There are many different sequences of protecting RNA: they can arise from any of the 8 genomic segments, and RNAs from one segment can have different deletions. Professor Dimmock suspects that different protecting RNA sequences have different specific protecting activities.
Professor Dimmock has used reverse genetics to produce two cloned protecting viruses that each contain a single defined deleted RNA and published a paper demonstrating that these delay onset of clinical disease – i.e. these are genuine protecting RNAs. Since then he has overcome the problem of how to propagate sufficient quantities of cloned interfering virus and has produced preparations that completely prevent clinical disease in otherwise lethally infected mice. In addition he has isolated a spontaneously derived protecting virus that contains a single protecting RNA.
To date protecting virus has been shown to protect against H1N1, H2N2, H3N2 and H3N8 viruses, and is predicted to protect against all subtypes of flu A virus, as it acts through the intracellular replicative mechanism, rather than on the highly variable protein coat. This broad spectrum protection is in contrast to vaccines, which are effective only against one strain and have to be frequently revised due to virus mutation. Importantly, cloned protecting virus can be grown in embryonated chicken’s eggs like the conventional vaccine, and could be manufactured by the same production line. Animals protected from virulent infectious virus by protecting virus develop a conventional immunity to that virus, as there is low level virus replication. Thus in effect, protecting virus converts the virulent virus into a harmless live vaccine.
Protecting virus could be developed into a method of prophylaxis against flu. It is equally applicable to human and veterinary use, including the poultry and race horse industries. Current experiments demonstrate that immunity against the protecting flu itself is not immediately induced in animal models, although this arises with repeat doses. However there are 16 different HA proteins that could be incorporated into helper viruses to solve this issue. Delivery of the interfering virus is by the intranasal route – at present in the form of drops applied directly to the nostrils, but given the correct formulation a nasal spray should be possible as well. As protecting virus has to reach the cells of the respiratory tract that are susceptible to infection by wildtype flu administration by injection would not be possible, but it is not considered that this would be a disadvantage.
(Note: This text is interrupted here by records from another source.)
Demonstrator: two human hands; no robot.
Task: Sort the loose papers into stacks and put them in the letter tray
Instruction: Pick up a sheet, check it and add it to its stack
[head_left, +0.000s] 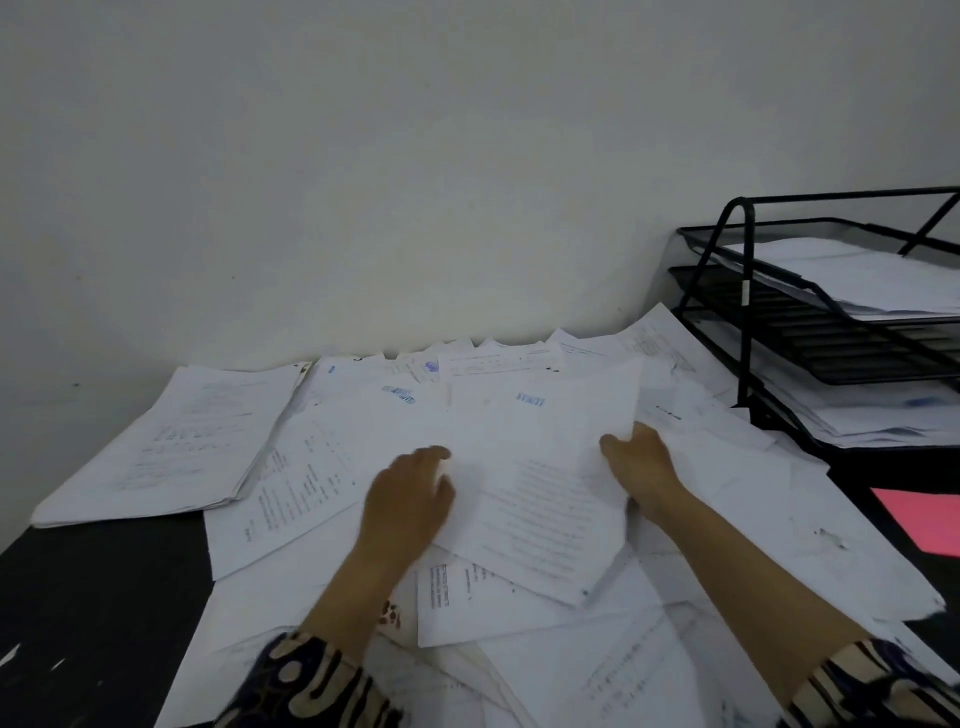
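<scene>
White loose papers (519, 613) cover most of our black desk (88, 613), overlapping at odd angles. Wire letter tray (779, 332) sits far right, well apart from our hands, sheets already in its tiers. Squared stack (161, 447) lies far left. Between our hands: a few printed sheets (540, 499), near edge lifted. Right hand (641, 467) pinches their right edge, thumb on top; other fingers hidden underneath, can't tell. Left hand (410, 499) has fingers curled at the left edge; motion-blurred, so we can't tell whether they're under it. Handling call: light, floppy, slippery sheet-on-sheet. We'd support both side edges mid-length; a one-corner grip likely fans or creases them.
</scene>
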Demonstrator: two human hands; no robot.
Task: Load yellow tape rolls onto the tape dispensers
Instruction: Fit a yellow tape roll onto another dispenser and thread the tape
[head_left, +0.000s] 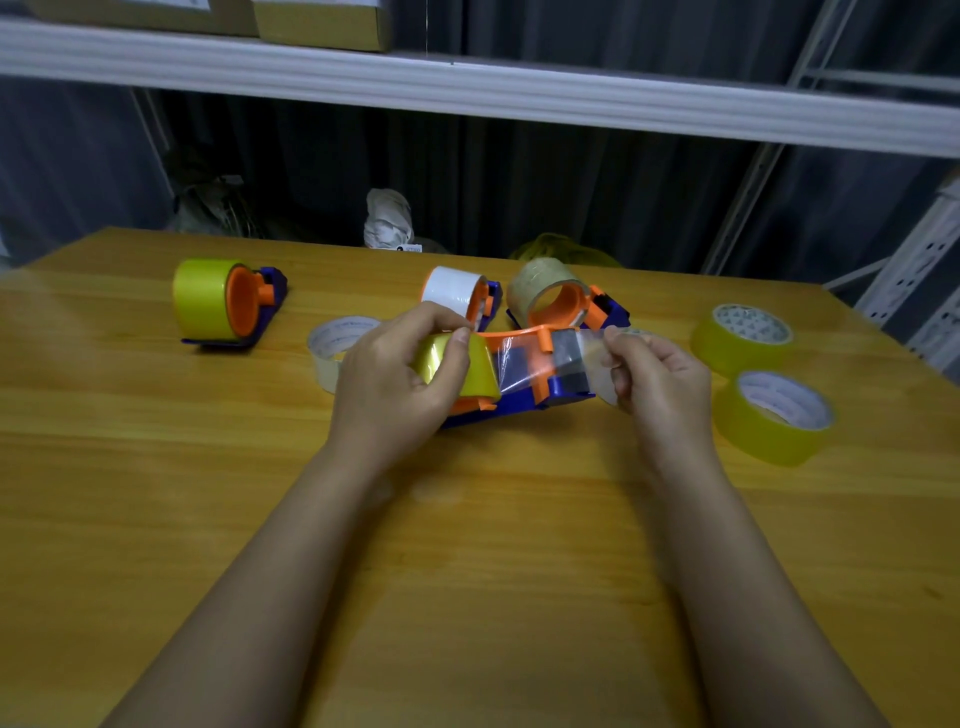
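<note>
We are working at the wooden table (467, 545), our left hand (395, 384) gripping the yellow tape roll (460, 371) seated on the blue-and-orange dispenser (524, 392) at table centre, while our right hand (660, 382), at three o'clock of it, is pinching the clear tape end (587, 356).

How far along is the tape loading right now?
Done: the far-left dispenser already carries a yellow roll. In hand: the left hand grips a yellow roll on the near dispenser while the right hand pulls its tape end across. Left: two loose yellow rolls; two back dispensers hold white and clear rolls.
</note>
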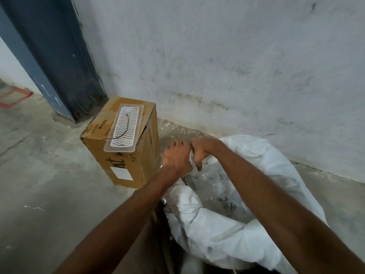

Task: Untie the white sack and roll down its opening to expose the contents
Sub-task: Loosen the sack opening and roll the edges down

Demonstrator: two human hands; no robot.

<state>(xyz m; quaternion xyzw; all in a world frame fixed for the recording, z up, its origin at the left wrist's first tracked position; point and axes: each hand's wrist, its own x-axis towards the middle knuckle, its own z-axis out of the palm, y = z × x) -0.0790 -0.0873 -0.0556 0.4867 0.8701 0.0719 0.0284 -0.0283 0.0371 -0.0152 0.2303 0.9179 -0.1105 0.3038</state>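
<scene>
Grey wall: one rough plastered wall (217, 56) with dark stains, filling the upper right of the view.
Floor: bare, dusty grey concrete floor (39, 175); white flecks along the wall base; a red taped outline (13, 98) at far left.
Column: one dark blue-grey painted column (53, 56) standing at upper left.
Sack: one large white woven plastic sack (217, 230), on the floor against the wall at lower right; mouth open, rim folded outward in a thick roll.
Contents: crumpled clear plastic packaging (213, 186) with grey print inside the sack; a triangular symbol shows, the small text unreadable.
Box: one brown cardboard box (126, 159) left of the sack, near it; large black letters reading "AT" on its side, one blank white label below; the other print too small to read.
Tray: one translucent white plastic tray (125, 129) with a wavy slotted base, lying on the box top; a thin black strand across it.
Hands: two, bare-armed. Left hand (177, 157) and right hand (201, 151) touch at the far rim of the sack, both curled tight and pinching the white fabric.
</scene>
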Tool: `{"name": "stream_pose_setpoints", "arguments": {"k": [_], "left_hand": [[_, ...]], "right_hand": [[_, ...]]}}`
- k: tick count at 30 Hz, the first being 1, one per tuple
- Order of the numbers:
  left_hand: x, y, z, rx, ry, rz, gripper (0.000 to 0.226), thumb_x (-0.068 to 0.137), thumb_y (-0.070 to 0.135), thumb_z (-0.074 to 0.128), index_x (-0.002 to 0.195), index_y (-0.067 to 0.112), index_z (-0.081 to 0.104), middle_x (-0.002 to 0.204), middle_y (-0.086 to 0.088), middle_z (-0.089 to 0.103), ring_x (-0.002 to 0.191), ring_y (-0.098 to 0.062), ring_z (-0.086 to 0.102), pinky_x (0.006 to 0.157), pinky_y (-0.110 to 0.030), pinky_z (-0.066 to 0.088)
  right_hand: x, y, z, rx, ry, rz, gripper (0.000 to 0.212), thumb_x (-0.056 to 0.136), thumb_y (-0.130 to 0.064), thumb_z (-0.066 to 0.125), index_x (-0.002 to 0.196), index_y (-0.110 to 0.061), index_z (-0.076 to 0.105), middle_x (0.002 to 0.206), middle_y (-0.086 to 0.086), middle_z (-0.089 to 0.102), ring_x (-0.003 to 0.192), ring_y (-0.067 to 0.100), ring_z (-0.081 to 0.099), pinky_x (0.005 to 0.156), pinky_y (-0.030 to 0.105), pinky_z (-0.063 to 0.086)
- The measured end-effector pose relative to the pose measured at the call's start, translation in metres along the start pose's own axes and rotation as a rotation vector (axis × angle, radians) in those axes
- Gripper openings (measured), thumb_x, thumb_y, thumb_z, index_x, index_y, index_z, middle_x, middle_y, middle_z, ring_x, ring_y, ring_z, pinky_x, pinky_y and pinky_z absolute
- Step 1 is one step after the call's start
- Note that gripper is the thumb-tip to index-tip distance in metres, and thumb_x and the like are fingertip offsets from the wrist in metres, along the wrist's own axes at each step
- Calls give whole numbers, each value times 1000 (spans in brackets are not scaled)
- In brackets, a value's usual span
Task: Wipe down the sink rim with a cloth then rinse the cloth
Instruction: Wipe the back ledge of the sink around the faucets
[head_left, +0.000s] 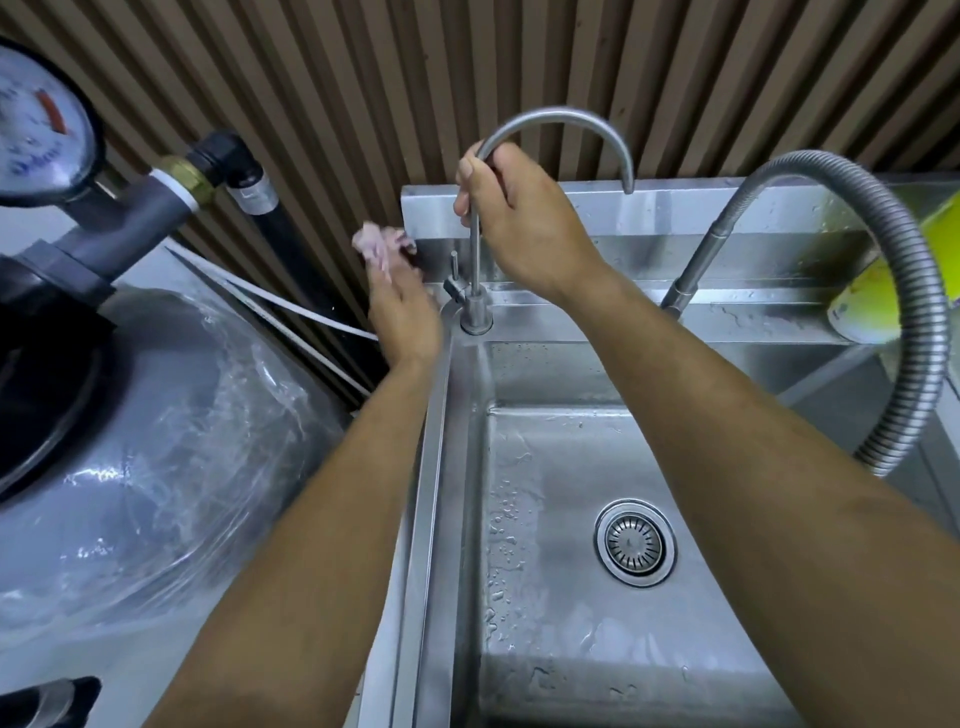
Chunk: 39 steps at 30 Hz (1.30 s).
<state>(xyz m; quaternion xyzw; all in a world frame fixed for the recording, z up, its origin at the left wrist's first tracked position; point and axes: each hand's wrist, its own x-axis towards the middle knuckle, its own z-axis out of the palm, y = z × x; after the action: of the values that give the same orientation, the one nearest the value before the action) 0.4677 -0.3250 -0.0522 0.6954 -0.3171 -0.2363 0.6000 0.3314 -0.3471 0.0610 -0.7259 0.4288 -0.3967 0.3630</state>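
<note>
My left hand (402, 306) holds a crumpled pink cloth (382, 244) against the far left corner of the steel sink rim (434, 467), beside the backsplash edge. My right hand (514, 223) grips the upright tube of the thin gooseneck tap (571, 117), whose base (475, 314) stands on the rim's back left corner. The tap's spout end hangs over the back ledge and no water runs from it. The basin (561, 519) is wet, with a round drain strainer (635, 543) in its floor.
A flexible corrugated metal hose tap (904, 270) arches over the right side. A yellow-green container (883, 301) sits on the back ledge. Left of the sink stands a grey tank wrapped in plastic film (156, 441) with a pressure gauge (36, 119) and pipes. A slatted wood wall is behind.
</note>
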Motion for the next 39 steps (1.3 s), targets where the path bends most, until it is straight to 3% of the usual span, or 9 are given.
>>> {"name": "stream_pose_setpoints", "arguments": {"k": [3, 5, 12, 17, 21, 24, 29, 34, 39], "left_hand": [[21, 16, 17, 337, -266, 511, 54, 111, 34, 28, 162, 17, 19, 168, -7, 20, 156, -22, 16, 126, -46, 19], [27, 3, 15, 574, -392, 647, 58, 112, 35, 24, 163, 19, 2, 171, -5, -6, 156, -25, -13, 127, -47, -4], [5, -14, 7, 487, -485, 596, 60, 111, 25, 25, 161, 27, -9, 164, 13, -19, 149, -9, -26, 127, -50, -1], [3, 6, 12, 393, -361, 368, 64, 108, 18, 26, 163, 21, -7, 170, 0, -13, 156, -18, -15, 115, -7, -5], [-34, 8, 9, 220, -229, 23, 56, 110, 29, 31, 163, 31, 12, 147, 3, 50, 127, -11, 49, 100, -16, 31], [-48, -8, -10, -82, -144, -84, 43, 105, 28, 38, 144, 15, 51, 125, 2, 68, 112, -12, 65, 100, -26, 46], [-62, 14, -34, -525, 91, -173, 35, 105, 15, 37, 129, 26, 61, 118, 10, 71, 110, -7, 67, 106, -34, 48], [-66, 2, -29, 407, -185, 348, 49, 98, 20, 38, 147, 20, 45, 146, -8, 52, 134, -29, 49, 114, -48, 37], [-79, -33, -15, 1274, -467, 397, 79, 99, 37, 48, 159, 1, 12, 167, -18, 15, 156, -33, 6, 127, -44, 0]], "right_hand": [[-1, 0, -1, -5, -2, -25, 28, 110, -27, 41, 106, -7, 60, 89, 4, 69, 81, 10, 65, 74, 29, 54], [-2, 0, -2, -18, -2, -31, 25, 111, -26, 42, 104, -9, 59, 84, -6, 63, 75, -2, 60, 67, 16, 49], [-1, 3, 0, 9, -21, -29, 32, 110, -29, 42, 105, -4, 61, 92, 12, 70, 84, 19, 65, 73, 26, 54], [1, -1, -3, -22, -13, -7, 30, 110, -30, 42, 106, -6, 62, 88, 4, 70, 79, 10, 64, 72, 23, 53], [0, -3, -3, -7, -29, 15, 27, 110, -31, 41, 107, -12, 60, 92, 0, 71, 87, 6, 66, 77, 21, 54], [-1, -5, -5, 10, -48, 27, 27, 111, -30, 40, 106, -11, 59, 95, 9, 71, 89, 17, 67, 78, 27, 55], [0, -7, -6, 6, -55, 48, 31, 111, -30, 39, 109, -7, 59, 99, 11, 71, 91, 14, 66, 77, 24, 52], [2, -6, -2, 28, -35, 60, 33, 110, -31, 40, 106, -3, 59, 96, 11, 72, 80, 1, 63, 76, 22, 51], [4, -3, -3, 27, -31, 64, 34, 110, -30, 39, 107, -2, 59, 96, 11, 72, 82, 12, 65, 72, 18, 49]]}}
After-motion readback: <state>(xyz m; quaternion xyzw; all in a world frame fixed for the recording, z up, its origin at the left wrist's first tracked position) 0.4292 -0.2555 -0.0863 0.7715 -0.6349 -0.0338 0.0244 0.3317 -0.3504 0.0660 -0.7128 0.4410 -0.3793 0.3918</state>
Professor Dimmock has completed the majority of the laboratory work in animal models that is possible at this stage. We believe that the next major milestone in the development process will be to move towards human trials of protecting flu. At this stage we do not anticipate complications in gaining ethical approval; protecting flu is based on the standard strains of flu commonly used in vaccines, and since the protecting RNAs were naturally arising we believe they should not be counted as genetically modified organisms.
- Protecting RNAs have been cloned and a technique for producing sufficient amounts of protecting virus has been developed.
- The naturally selected protecting virus currently being used in protecting virus gives up to 100-fold better protection against flu than the other cloned protecting RNAs (unpublished data).
- This protecting RNA is very active and a single dose has been shown to prevent disease from virus inoculated 6 weeks later. (Tamiflu and Relenza - the main antiviral drugs - have to be given twice daily and within 24 to 48 hours of infection).
- Protecting virus has recently been demonstrated to completely protect mice from lethal infection by influenza virus when administered up to 24 hours post infection. This was surprising as previously identified interfering viruses had no therapeutic activity (unpublished data).
- Two patent applications have been filed with the UK patent office (unpublished). These cover the sequences of the most active protecting RNA molecules, as well as the use of cloned protecting viruses as both prophylactic and therapeutic medicaments.